Une loi – comme celle que Rubio dit qu’il va bientôt présenter – pourrait interdire TikTok, en supposant qu’elle soit effectivement adoptée, ce qui est toujours une grande incertitude, même avec un accord bipartite. Mais certains pensent que se concentrer uniquement sur TikTok ne résoudra pas l’environnement qui l’a aidé à devenir une menace pour la vie privée et la désinformation en premier lieu.

« S’attaquer à TikTok seul ne résoudra pas le problème de la désinformation chinoise dans le paysage des médias sociaux américains », a déclaré Kokas, qui aimerait également pour voir une loi sur la protection de la vie privée qui protège les données des Américains sur toutes les applications, pas seulement celles basées en Chine. Le Congrès n’a pas été en mesure d’adopter une loi sur la protection de la vie privée numérique des consommateurs qui pourrait mieux protéger les données des Américains, même si d’autres pays – y compris la Chine – l’ont fait pour leurs citoyens.

« L’une des raisons pour lesquelles nous sommes dans ce pétrin est que nous avons été incapables de promulguer une loi sur la protection de la vie privée depuis 25 ans », a déclaré Lewis. « Il y a un gros problème avec les médias sociaux. TikTok n’en est qu’une petite partie. »

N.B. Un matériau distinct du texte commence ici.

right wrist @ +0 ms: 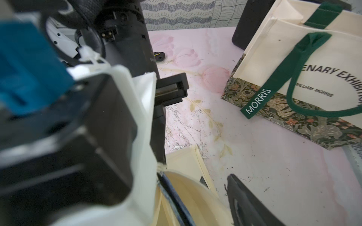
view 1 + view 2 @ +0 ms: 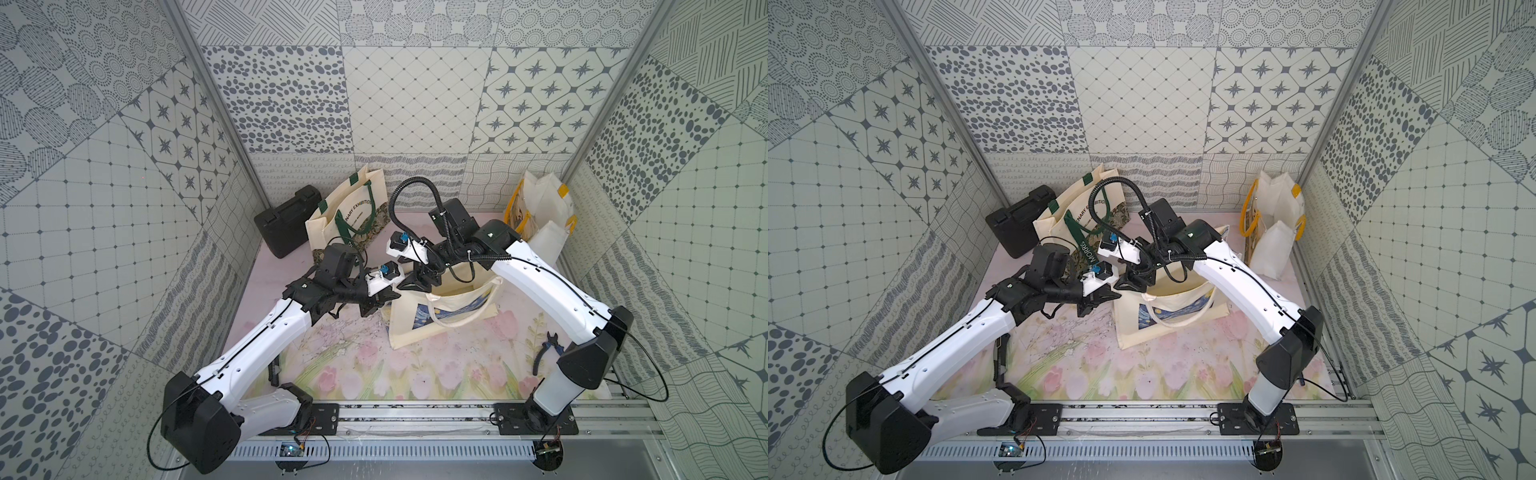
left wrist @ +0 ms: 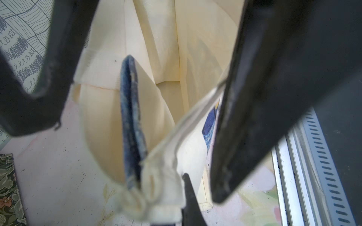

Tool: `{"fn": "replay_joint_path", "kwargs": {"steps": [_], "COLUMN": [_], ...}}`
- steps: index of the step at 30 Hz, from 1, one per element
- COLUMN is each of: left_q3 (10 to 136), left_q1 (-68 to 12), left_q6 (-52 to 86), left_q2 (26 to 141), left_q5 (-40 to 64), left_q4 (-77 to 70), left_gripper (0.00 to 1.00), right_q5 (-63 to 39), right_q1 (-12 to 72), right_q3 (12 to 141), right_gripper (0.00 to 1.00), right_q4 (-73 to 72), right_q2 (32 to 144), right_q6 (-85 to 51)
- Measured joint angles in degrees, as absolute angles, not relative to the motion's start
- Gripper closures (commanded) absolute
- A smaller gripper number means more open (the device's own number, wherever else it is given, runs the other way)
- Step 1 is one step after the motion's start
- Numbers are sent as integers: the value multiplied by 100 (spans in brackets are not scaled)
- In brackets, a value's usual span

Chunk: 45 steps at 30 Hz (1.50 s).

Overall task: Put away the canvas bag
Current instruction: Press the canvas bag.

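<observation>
pinching the rim of the starry-print canvas bag [image 2: 415, 332] in the left gripper [image 2: 380, 305], holding the right gripper [image 2: 415, 286] spread alongside, seemingly over its mouth.

In a top view the camera block [image 2: 384, 278] on my left wrist hides where my left gripper [image 2: 380, 305] meets the canvas bag [image 2: 432, 328], and my right arm [image 2: 540, 282] covers part of its mouth. From the left wrist, my right fingers [image 3: 254, 97] are blurred dark slabs cut off by the edges. From the right wrist, that block fills half the view, blurred, and the edge cuts the green-handled bag [image 1: 284, 58] through its lettering.
</observation>
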<state>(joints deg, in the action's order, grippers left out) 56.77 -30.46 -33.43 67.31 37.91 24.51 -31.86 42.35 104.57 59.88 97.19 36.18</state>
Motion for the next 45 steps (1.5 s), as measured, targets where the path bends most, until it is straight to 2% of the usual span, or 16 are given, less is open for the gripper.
{"fn": "replay_joint_path", "kwargs": {"steps": [5, 11, 21, 26, 29, 35, 36, 37, 40, 45], "left_q3": [5673, 5675, 5682, 5714, 5749, 5784, 5784, 5784, 5719, 5527], "left_q1": [-3050, -3059, -3068, -3065, -3065, -3065, -3065, -3065, -3063, -3050], "left_q6": [-3424, -3487, -3507, -3505, -3500, -3503, -3489, -3470, -3374, -3087], "left_q2": [6722, 6722, 6722, 6768, 6801, 6845, 6849, 6849, 6814, 6731], "left_q5": [3763, 3706, 3673, 3671, 3645, 3603, 3601, 3599, 3573, 3581], "left_q4": [2510, 2571, 2611, 2644, 2681, 2729, 2729, 2727, 2587, 2213], "left_gripper": [100, 100, 100, 100, 100, 100, 97, 89, 60, 56], "right_q5": [-3323, -3212, -2923, -2869, -2853, -2862, -2860, -2858, -2891, -3081], "right_q1": [4241, 4244, 4278, 4333, 4344, 4348, 4348, 4348, 4348, 4342], "right_q3": [10547, 10541, 10241, 10239, 10241, 10228, 10219, 10217, 10217, 10283], "right_gripper": [29, 46, 67, 84, 100, 100, 100, 100, 100, 100], "right_q4": [6154, 6198, 6173, 6233, 6292, 6348, 6344, 6340, 6353, 6587], "right_q2": [9832, 9819, 9594, 9596, 9596, 9592, 9590, 9588, 9581, 9583], "right_q6": [3734, 3820, 3938, 3946, 3938, 3938, 3907, 3868, 3686, 3380]}}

Alors que le gouvernement essaie de comprendre les choses, TikTok continue de croître et de s’enraciner davantage en Amérique, avec des dizaines de millions d’utilisateurs dans ce pays qui l’aiment et l’utilisent tout le temps. Il est difficile de les voir abandonner leur application préférée à ce stade – si quelqu’un essaie de les faire.